Used in:NetflixPayment GatewayUber
What it is

The property of being able to understand a system's internal state from its external outputs. It rests on three pillars: metrics (numeric time-series like request rate, error rate, latency percentiles), logs (timestamped event records, ideally structured), and traces (the path of a single request across many services). The goal is to answer questions you didn't pre-define, not just watch fixed dashboards.

The problem it solves

In a distributed system, a user-facing slowdown could come from any of dozens of services, a database, a cache, or the network. Without observability you're guessing. Metrics tell you something is wrong and alert you; logs tell you what specifically happened; traces tell you where in the request path the time or error originated.

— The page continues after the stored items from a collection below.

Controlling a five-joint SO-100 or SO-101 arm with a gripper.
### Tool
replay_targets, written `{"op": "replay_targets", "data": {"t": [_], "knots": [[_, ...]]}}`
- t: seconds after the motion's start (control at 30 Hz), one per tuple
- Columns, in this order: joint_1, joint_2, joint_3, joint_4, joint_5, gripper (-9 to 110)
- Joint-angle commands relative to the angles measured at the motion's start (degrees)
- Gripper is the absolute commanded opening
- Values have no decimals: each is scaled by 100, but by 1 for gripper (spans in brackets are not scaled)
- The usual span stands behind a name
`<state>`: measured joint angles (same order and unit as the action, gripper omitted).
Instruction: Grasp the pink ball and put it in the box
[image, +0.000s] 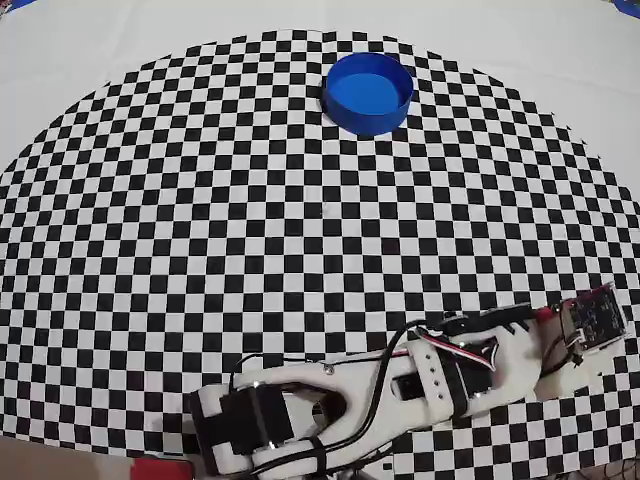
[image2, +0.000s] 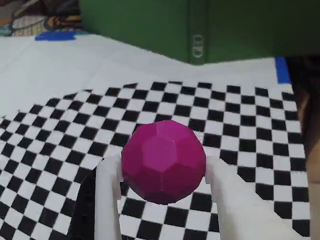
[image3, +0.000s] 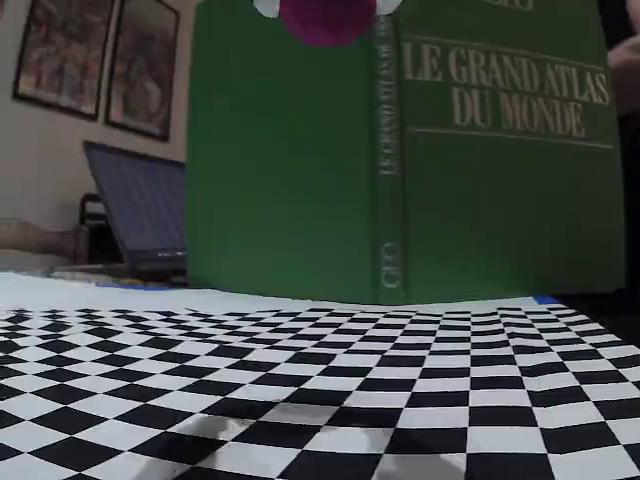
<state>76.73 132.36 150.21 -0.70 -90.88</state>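
Note:
The pink ball (image2: 163, 161) is a faceted magenta sphere clamped between my two white fingers (image2: 107, 190) in the wrist view. My gripper (image2: 162, 167) is shut on it and holds it above the checkered mat. In the fixed view the ball (image3: 325, 22) hangs at the top edge, high above the mat, with the gripper (image3: 325, 8) mostly cut off. The box (image: 372, 120) is a round blue container, empty, at the far top centre of the overhead view. There my arm (image: 430, 380) lies along the bottom, far from the box, and the ball is hidden.
A large green atlas book (image3: 400, 150) stands upright behind the mat's far edge and also shows in the wrist view (image2: 200, 25). A laptop (image3: 135, 210) sits to its left. The checkered mat (image: 250, 230) covers the table between arm and box.

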Motion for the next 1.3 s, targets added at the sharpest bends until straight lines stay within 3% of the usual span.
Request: {"op": "replay_targets", "data": {"t": [0.0,1.27], "knots": [[-185,0,-255,-97,-35,0],[-2953,-53,-334,-132,-26,0]]}}
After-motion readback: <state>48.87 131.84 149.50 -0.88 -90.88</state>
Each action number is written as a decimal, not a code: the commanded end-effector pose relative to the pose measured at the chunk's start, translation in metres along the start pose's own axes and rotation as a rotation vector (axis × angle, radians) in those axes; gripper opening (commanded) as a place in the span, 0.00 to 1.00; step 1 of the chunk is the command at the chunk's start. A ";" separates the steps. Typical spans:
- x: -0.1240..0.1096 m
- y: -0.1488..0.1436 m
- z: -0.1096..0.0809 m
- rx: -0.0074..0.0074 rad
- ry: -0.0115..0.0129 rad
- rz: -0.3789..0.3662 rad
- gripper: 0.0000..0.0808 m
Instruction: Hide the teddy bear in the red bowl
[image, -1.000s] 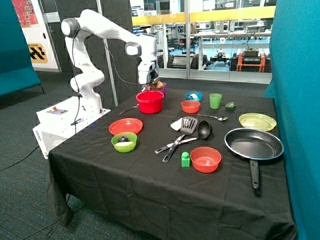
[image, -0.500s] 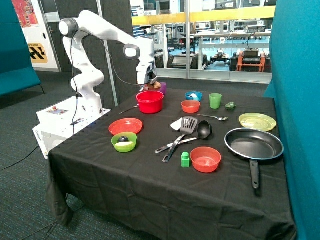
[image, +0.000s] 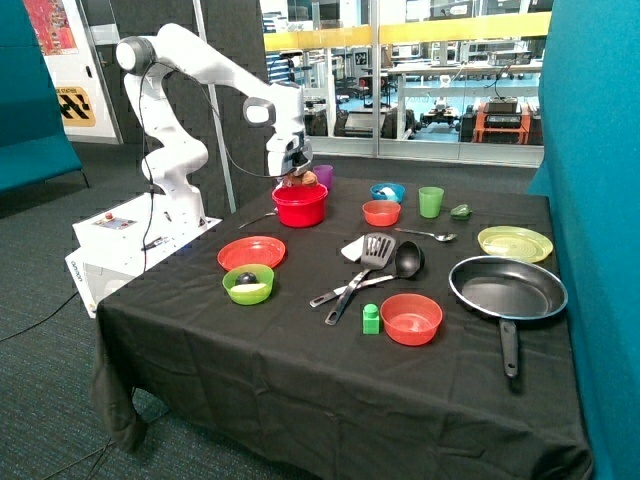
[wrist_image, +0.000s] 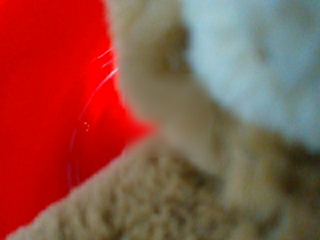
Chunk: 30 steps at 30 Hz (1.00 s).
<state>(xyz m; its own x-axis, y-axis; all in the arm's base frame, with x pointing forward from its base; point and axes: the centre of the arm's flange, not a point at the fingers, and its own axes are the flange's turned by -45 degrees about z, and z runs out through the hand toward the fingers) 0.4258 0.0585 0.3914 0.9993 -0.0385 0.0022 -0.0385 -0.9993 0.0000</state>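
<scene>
The deep red bowl (image: 300, 208) stands at the back of the black table, near the robot's base. The brown teddy bear (image: 303, 181) hangs right at the bowl's rim, its lower part inside the bowl. My gripper (image: 296, 172) is directly above the bowl, shut on the bear. In the wrist view, blurred tan fur of the teddy bear (wrist_image: 175, 200) fills most of the picture. Beside the fur shows the red bowl's (wrist_image: 50, 100) inner wall. My fingers are hidden in that view.
A purple cup (image: 323, 175) stands just behind the red bowl. A small orange-red bowl (image: 381, 212), a blue bowl (image: 387, 191) and a green cup (image: 431, 201) stand beside it. Nearer the front are a red plate (image: 251, 252), a green bowl (image: 248, 284), a spatula (image: 370, 258) and a black pan (image: 508, 288).
My gripper has moved with the teddy bear from behind the red bowl to over it and come down, so the bear now dips into the bowl.
</scene>
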 end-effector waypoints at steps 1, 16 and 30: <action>0.000 -0.004 0.018 0.0000 -0.0022 0.009 0.00; 0.005 -0.005 0.047 0.0000 -0.0022 -0.014 0.00; 0.010 -0.007 0.062 0.0000 -0.0022 0.000 0.00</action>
<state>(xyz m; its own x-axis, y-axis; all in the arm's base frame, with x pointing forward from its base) 0.4312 0.0647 0.3398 0.9995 -0.0322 0.0009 -0.0322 -0.9995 -0.0043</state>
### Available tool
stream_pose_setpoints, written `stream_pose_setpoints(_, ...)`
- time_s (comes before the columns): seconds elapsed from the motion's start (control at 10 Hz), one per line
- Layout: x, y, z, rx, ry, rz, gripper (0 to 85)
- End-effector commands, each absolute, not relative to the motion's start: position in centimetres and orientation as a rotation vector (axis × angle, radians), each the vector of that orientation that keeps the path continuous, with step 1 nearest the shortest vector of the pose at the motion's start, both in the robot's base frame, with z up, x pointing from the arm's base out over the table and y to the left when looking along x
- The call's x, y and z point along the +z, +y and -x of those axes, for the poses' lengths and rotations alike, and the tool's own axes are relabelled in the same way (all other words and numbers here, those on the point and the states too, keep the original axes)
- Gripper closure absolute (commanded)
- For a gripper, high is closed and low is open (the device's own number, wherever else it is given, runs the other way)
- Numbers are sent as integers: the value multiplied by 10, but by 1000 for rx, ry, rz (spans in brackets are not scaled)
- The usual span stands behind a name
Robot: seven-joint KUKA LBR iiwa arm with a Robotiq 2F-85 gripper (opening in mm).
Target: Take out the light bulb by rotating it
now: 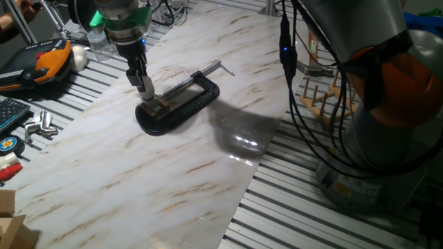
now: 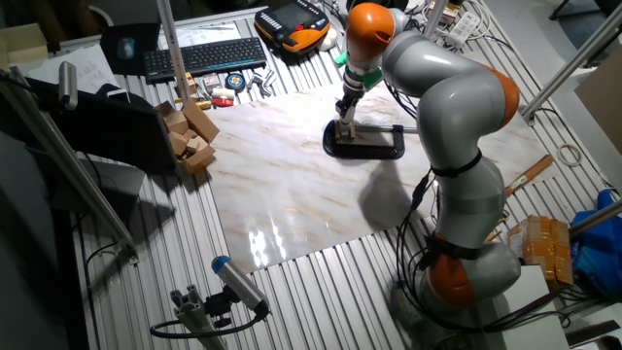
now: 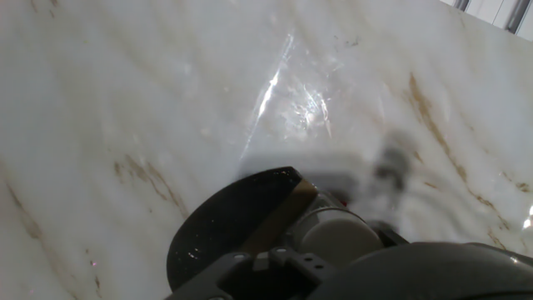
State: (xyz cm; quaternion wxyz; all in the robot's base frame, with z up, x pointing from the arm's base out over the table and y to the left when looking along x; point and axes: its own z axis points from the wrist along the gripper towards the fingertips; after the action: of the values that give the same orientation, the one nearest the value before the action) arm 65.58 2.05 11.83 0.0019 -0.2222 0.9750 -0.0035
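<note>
Jaws look closed around the bulb (image 3: 340, 236), down at the clamp's (image 1: 187, 97) end.
Gripper (image 1: 147, 95) stands upright over the wooden block (image 1: 160, 105); bulb sits between its fingers, block directly beneath.

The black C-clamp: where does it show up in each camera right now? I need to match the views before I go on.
One fixed view: black C-clamp lies upper centre on the marble board, under the gripper.
The other fixed view: upper centre, right of middle, at the board's far edge.
Hand view: bottom centre, only its dark rounded end.
Shared landmark: the tan wooden block held in the clamp.
</note>
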Motion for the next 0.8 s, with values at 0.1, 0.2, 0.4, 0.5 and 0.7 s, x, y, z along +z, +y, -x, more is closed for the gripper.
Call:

Monitoring answers known questions ('is CPU high?'); observability lets you explore unknown ones ('why are checkouts from this region slow only on Tuesdays?').

How it works

Metrics: services emit counters/gauges/histograms (Prometheus-style); you aggregate and alert on rates and percentiles. Logs: emit structured (JSON) events with a correlation/trace ID, ship them to a central store (ELK, Loki) for search. Traces: propagate a trace ID across every service hop (via headers); each service records spans with timing; a tracing backend (Jaeger, Tempo) reconstructs the full request waterfall. The three are tied together by shared IDs so you can pivot from a spiking metric to the logs and the trace behind it.